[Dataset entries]
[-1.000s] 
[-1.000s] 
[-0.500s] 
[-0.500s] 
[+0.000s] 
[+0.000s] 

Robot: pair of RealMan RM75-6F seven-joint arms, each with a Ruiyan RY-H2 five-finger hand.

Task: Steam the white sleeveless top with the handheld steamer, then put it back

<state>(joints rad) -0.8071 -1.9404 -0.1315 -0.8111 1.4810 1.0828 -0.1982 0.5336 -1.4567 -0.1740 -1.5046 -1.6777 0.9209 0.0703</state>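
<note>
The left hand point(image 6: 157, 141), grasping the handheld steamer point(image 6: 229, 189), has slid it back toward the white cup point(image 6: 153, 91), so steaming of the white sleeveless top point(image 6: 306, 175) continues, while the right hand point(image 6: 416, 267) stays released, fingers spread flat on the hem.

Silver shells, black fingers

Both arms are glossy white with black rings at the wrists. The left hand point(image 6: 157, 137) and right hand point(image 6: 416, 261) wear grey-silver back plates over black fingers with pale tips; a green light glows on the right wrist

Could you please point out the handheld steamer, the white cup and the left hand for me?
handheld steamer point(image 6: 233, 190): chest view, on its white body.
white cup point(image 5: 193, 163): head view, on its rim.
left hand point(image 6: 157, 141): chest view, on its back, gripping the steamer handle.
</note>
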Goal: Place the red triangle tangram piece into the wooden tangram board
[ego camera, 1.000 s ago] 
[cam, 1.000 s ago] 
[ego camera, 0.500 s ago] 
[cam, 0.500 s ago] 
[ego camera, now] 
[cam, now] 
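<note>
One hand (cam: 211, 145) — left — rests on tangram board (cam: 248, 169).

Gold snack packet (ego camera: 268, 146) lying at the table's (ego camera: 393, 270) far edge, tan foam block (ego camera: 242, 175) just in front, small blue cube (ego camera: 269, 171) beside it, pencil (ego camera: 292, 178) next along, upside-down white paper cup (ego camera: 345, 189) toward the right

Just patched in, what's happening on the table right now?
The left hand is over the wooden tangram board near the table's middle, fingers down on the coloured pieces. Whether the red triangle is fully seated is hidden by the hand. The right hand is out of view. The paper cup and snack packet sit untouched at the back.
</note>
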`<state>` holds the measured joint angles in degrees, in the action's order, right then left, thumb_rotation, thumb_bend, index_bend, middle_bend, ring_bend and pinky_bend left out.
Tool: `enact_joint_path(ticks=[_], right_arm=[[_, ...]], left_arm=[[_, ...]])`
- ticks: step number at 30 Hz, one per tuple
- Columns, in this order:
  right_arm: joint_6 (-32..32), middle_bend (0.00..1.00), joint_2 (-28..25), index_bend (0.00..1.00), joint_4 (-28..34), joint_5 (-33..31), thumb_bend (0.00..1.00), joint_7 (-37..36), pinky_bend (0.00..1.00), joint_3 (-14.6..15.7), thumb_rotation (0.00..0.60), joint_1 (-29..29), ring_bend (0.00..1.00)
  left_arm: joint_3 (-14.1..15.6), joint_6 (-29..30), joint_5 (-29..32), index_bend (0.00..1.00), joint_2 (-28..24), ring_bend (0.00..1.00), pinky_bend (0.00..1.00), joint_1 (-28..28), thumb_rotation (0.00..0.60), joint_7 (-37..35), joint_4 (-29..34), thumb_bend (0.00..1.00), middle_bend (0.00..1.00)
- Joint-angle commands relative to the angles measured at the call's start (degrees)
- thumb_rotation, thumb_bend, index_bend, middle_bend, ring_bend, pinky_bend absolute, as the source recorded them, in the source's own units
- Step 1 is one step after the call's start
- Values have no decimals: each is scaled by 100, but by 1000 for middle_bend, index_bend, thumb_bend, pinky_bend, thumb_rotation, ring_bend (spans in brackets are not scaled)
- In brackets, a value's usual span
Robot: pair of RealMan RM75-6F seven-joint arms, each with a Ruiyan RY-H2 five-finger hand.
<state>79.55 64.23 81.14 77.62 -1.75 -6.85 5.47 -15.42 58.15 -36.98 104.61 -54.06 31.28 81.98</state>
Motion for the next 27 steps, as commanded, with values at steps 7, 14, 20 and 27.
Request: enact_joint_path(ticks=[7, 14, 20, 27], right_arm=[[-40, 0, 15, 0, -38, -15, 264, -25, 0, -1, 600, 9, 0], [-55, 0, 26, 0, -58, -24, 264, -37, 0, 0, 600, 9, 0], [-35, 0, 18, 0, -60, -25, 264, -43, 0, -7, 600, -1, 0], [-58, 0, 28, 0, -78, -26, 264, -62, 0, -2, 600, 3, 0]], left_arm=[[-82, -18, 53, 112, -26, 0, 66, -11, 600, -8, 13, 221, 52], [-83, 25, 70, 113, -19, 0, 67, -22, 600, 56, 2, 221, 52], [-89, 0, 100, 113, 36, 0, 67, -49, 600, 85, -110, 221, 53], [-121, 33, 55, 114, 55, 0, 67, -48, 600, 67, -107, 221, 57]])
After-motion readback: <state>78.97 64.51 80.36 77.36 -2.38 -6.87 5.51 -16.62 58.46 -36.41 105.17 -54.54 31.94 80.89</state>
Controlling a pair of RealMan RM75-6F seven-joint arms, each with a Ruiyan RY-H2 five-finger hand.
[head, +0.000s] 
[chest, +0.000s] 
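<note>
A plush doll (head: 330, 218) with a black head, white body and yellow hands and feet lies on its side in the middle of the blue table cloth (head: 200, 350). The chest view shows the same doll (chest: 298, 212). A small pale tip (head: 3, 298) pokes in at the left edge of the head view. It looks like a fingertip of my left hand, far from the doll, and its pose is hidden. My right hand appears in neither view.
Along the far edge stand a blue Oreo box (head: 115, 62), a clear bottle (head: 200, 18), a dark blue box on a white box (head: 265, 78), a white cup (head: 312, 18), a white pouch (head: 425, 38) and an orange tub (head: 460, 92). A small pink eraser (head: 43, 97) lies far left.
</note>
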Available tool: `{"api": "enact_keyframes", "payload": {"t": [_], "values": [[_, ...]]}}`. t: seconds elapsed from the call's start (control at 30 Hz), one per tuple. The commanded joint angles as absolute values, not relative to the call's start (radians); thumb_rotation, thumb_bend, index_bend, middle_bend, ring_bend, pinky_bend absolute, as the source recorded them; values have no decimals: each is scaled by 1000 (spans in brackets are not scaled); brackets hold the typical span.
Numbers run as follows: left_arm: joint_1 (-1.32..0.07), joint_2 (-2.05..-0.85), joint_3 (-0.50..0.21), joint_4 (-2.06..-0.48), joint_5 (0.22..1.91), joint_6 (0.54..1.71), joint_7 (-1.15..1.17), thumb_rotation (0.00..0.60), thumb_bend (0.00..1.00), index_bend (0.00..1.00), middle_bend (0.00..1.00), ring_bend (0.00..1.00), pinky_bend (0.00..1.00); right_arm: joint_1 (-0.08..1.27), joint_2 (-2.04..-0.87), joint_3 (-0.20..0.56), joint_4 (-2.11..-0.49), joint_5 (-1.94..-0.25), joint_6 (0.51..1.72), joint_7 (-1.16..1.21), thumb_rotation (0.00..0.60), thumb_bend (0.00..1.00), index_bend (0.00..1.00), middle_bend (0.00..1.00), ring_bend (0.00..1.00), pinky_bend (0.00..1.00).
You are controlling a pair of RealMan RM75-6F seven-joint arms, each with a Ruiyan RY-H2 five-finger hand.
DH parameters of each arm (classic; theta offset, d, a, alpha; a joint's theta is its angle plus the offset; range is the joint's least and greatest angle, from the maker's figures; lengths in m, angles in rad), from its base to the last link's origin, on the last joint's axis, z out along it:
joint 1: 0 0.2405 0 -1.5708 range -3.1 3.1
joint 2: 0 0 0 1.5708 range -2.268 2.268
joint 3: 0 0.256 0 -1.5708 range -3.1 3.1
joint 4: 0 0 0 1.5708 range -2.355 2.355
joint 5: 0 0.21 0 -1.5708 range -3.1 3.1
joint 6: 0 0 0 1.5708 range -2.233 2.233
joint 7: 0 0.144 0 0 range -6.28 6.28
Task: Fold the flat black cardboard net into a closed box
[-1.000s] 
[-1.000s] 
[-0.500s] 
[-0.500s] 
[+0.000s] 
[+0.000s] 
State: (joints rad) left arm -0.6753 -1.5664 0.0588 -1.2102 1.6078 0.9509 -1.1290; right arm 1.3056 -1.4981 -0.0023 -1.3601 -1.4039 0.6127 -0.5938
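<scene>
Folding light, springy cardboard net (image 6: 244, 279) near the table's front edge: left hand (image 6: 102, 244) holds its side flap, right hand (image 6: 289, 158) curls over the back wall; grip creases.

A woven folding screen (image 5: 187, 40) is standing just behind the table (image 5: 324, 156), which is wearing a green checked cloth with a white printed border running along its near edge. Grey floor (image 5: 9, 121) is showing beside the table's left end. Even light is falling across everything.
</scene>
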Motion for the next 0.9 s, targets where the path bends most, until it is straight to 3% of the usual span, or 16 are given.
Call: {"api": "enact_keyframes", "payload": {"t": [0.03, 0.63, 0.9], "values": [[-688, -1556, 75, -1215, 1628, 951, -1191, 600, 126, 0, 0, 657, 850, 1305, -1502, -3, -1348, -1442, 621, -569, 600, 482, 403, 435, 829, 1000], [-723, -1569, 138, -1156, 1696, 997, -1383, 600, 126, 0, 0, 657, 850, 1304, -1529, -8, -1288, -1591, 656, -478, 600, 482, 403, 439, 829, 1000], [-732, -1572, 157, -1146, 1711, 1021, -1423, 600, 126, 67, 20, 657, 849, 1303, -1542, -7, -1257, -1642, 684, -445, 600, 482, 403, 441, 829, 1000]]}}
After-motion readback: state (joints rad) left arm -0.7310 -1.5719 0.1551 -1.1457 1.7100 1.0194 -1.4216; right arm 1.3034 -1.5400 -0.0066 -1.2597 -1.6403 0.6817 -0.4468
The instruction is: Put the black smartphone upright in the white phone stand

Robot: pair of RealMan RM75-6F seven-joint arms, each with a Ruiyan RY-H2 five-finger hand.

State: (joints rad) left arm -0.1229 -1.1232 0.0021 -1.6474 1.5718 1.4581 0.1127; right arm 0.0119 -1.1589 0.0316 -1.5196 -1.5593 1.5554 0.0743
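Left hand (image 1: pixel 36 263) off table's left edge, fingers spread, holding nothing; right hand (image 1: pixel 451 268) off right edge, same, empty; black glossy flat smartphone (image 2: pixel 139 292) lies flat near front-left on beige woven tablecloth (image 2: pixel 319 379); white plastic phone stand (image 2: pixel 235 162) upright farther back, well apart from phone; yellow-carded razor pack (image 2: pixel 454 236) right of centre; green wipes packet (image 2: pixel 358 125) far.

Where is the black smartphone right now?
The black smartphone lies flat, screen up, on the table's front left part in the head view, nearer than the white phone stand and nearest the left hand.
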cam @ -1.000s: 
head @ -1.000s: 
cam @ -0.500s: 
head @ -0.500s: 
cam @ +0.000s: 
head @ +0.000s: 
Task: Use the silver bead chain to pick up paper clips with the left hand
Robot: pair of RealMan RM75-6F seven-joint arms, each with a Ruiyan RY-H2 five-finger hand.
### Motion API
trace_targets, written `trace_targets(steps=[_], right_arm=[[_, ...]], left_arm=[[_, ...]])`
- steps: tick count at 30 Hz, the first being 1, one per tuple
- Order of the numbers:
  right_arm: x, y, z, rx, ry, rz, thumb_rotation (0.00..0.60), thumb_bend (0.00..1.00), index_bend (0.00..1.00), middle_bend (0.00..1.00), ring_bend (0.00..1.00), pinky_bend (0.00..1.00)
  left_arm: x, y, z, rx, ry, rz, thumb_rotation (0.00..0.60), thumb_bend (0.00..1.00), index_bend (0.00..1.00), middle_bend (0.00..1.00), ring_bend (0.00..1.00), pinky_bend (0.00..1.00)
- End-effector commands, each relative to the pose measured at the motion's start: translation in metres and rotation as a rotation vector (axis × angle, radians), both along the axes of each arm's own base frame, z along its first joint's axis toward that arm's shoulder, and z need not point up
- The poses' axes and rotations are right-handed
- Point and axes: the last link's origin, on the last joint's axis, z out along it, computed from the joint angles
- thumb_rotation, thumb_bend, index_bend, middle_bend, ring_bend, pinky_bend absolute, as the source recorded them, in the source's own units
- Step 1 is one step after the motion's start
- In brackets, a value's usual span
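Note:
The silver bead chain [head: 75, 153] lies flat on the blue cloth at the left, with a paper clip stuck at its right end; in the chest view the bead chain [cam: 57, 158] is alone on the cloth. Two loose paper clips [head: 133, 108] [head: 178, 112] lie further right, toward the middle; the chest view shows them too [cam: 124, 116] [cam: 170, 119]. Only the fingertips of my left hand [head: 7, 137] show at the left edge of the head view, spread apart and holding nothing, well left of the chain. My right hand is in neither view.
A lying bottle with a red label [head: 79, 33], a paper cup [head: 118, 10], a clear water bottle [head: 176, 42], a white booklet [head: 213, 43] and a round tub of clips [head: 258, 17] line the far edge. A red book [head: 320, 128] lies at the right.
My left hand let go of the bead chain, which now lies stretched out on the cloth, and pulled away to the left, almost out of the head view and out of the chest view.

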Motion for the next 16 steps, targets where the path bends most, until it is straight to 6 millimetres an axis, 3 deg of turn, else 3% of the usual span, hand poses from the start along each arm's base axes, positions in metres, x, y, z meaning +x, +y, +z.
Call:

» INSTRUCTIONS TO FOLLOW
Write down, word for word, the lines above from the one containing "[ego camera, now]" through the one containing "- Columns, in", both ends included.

» RESULT
[ego camera, now] 
[cam, now] 
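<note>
One hand (cam: 211, 145) — left — rests on tangram board (cam: 248, 169).

Gold snack packet (ego camera: 268, 146) lying at the table's (ego camera: 393, 270) far edge, tan foam block (ego camera: 242, 175) just in front, small blue cube (ego camera: 269, 171) beside it, pencil (ego camera: 292, 178) next along, upside-down white paper cup (ego camera: 345, 189) toward the right

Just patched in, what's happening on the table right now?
The left hand is over the wooden tangram board near the table's middle, fingers down on the coloured pieces. Whether the red triangle is fully seated is hidden by the hand. The right hand is out of view. The paper cup and snack packet sit untouched at the back.
</note>
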`<state>` holds the measured joint angles in degrees, in the action's order, right then left, thumb_rotation, thumb_bend, index_bend, middle_bend, ring_bend and pinky_bend left out.
Tool: `enact_joint_path(ticks=[_], right_arm=[[_, ...]], left_arm=[[_, ...]])`
- ticks: step number at 30 Hz, one per tuple
- Columns, in this order:

No more output is needed for this exercise.